1.Who said ‘The camera gave me the license to strip away
what you want people to know about you, to reveal what you can’t help people
knowing about you’ and when was it said?
In the early 60’s Dianne Arbus roamed the streets although
charming and quietly spoken, Arbus quoted this statement. She spoke openly of
photography’s power both to steal and exploit other people’s faces and lives,
but in taking her pictures she tried in her own words, to be good. Arbus was
drawn to society’s marginal characters prowling the side streets and the back
alleys of the city in search of the fantastic.
2. Do photographers tend to prey on vulnerable people?
Photographers have always sought out some kind of
marginalized subjects; it has been a controversy in recent years of the
scholarship of photography whether or not photographers tend to prey on
vulnerable people, people who are exposed socially, economically, culturally in
some way because photographers could get access to these people if they were
out on the streets. Their faces reveal the emotions that we feel when someone
wants to take our picture. However the person behind the camera can either feel
compassion for the subject or are simply driven by their hungry eye.
3. Who is Colin Wood?
In 1962, Arbus took a picture of a skinny 7 year old boy
Colin Wood in Central Park, an image that is once funny, tragic and ghastly,
she took many pictures of him that day but chose the one shot in which he clutches
a toy hand grenade in one of his tense claw like hands as if seeming to have
answered a decade of crazed violence in America. He was a curiosity for her,
and captured an aspect of his life when his parents had divorced, but for Arbus
she was merely seeking a reflection of herself in the pictures which was her
genius.
4. Why do you think Diane Arbus committed suicide?
Arbus photographed
those who showed a genuine awe of those she often referred to as freaks but
sometimes called them aristocrats people who in her estimation had already
passed their test in life. She was not threatening she was curious her real
native curiosity, or her awe of their original individuality that loosened them
up to be present for her. She was articulate and poetic her work is unique and
is all about her, her work tied into her mood which came along later, and she
desperately wanted to be anybody but herself by trying on everybody else’s skin
emphasizing the degree of empathy which was rare in any art and described that
there was seriously something wrong with our culture. But I think Arbus had
gotten too involved with the subject and who she was photographing that her
work had portrayed her anxieties and vulnerabilities in her life .Arbus was
herself connected to the many of the cities important tastemakers at the time
but not everyone was behind her or agreed with her which could have had an effect
on her death as well.
5. Why and how did Larry Clark shoot Tulsa?
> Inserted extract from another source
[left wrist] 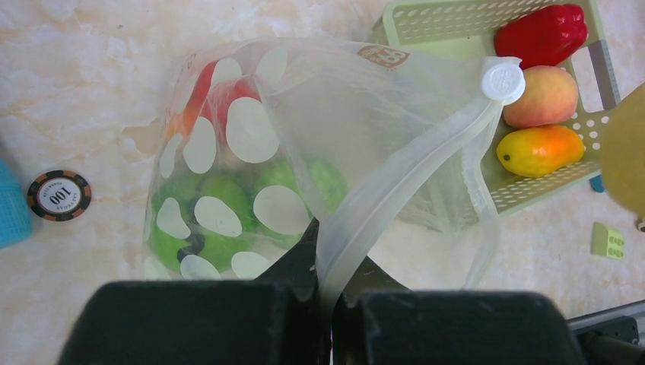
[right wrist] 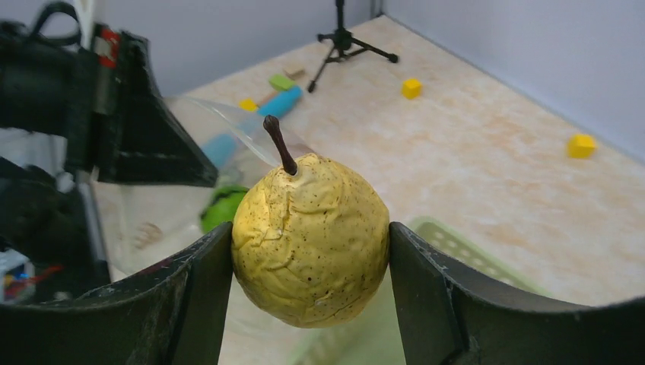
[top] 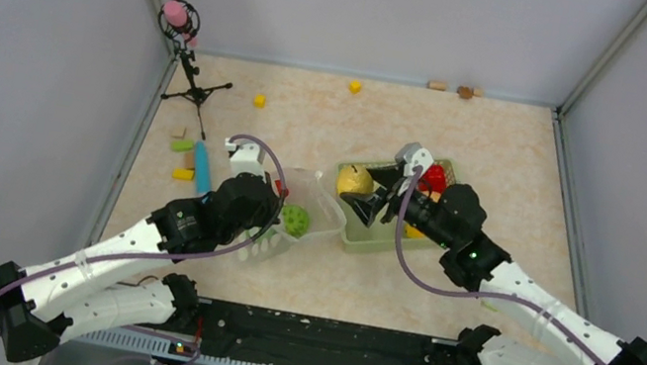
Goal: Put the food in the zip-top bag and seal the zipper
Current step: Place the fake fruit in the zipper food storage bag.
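Note:
My left gripper (left wrist: 328,293) is shut on the mouth edge of the clear dotted zip-top bag (left wrist: 251,144), pinching its whitish zipper strip (left wrist: 411,175) and holding the mouth up. The bag (top: 299,213) holds a green striped melon (left wrist: 220,220) and a red-orange piece (left wrist: 209,95). My right gripper (right wrist: 310,251) is shut on a yellow speckled pear (right wrist: 310,239) and holds it (top: 355,181) above the green basket's left end, just right of the bag. A red pepper (left wrist: 541,32), a peach (left wrist: 541,95) and a yellow-orange mango (left wrist: 538,148) lie in the basket (left wrist: 441,19).
The pale green basket (top: 370,236) stands right of the bag. A small black tripod with a pink ball (top: 187,68) is at the back left. Yellow cubes (top: 259,100), coloured blocks (top: 186,158), a blue cylinder (top: 202,166) and a poker chip (left wrist: 59,195) lie around.

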`<state>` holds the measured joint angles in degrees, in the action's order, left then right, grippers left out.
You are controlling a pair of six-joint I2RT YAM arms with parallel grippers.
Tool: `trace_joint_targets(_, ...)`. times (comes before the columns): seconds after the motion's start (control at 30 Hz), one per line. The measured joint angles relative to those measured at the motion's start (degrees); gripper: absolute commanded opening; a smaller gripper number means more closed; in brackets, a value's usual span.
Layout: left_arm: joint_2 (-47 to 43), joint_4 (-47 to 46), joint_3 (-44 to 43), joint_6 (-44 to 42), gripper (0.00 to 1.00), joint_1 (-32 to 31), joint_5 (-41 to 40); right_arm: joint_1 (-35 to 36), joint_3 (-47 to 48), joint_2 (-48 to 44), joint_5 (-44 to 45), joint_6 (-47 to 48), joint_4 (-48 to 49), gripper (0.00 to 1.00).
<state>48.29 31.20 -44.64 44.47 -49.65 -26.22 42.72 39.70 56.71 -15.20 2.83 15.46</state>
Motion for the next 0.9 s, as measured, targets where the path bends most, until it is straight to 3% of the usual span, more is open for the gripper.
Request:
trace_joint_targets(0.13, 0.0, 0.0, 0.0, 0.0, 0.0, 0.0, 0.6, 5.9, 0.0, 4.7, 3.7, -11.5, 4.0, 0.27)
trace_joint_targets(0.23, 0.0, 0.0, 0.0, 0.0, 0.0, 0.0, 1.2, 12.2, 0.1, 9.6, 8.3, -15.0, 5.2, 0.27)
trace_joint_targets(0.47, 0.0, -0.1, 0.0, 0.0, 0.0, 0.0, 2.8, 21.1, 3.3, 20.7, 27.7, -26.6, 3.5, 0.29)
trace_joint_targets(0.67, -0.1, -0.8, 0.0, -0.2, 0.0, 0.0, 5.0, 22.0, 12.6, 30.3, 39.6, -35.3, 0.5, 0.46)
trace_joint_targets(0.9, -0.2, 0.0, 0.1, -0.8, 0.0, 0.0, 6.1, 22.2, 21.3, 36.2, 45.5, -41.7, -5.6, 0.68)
Larry Clark first published his book ‘Tulsa’ in 1971; his
took pictures of his own life which involved drugs, sex and violence of his
life in Tulsa, Oklahoma. He was an insider kind of like a photojournalist, in
his hands photography became personal as confessional as a written diary
because he was one of them not one of us he had opened up a whole new impolite
genre.
6. Try to explain the concept of ‘confessional
photography’ and ‘what is the impolite genre’?
Confessional photography is about the truth of real life and
the misunderstandings of the world, intimate scenes that people ignore and don’t
want to know about. Whereas impolite genre relates to photographs that are
rude, descriptive and exposing that not everyone feels comfortable looking at
as well as taking a photograph in that light and in that certain way. That is
often disturbing and shocking at times.
7. What will Araki not photograph, and why?
Araki is a promiscuous photographer snapping everything
around him, exploiting intimate detailed pictures of his daily life. Araki
shoots photography to remember things as it helps you remember, he has come to
use photography only to photograph things he wants to remember.
8. What is the
premise of Postmodernism?
The premise of postmodernism is that we now live in a
culture so saturated with media imagery and media models of how people live that
our initial idea of how one lives one’s life and who one is, is made up of that
kind of media myth. In a sense it contradicts the idea of portraiture because
the idea that you can dress up and go to a studio and somehow reveal your
strength of character or your inherent humanity when that’s not the case. As we
don’t have an inherent humanity in the post- modernist analysis of things as we
are all these composites of a lot of myths or in other words narratives that
are written by other people.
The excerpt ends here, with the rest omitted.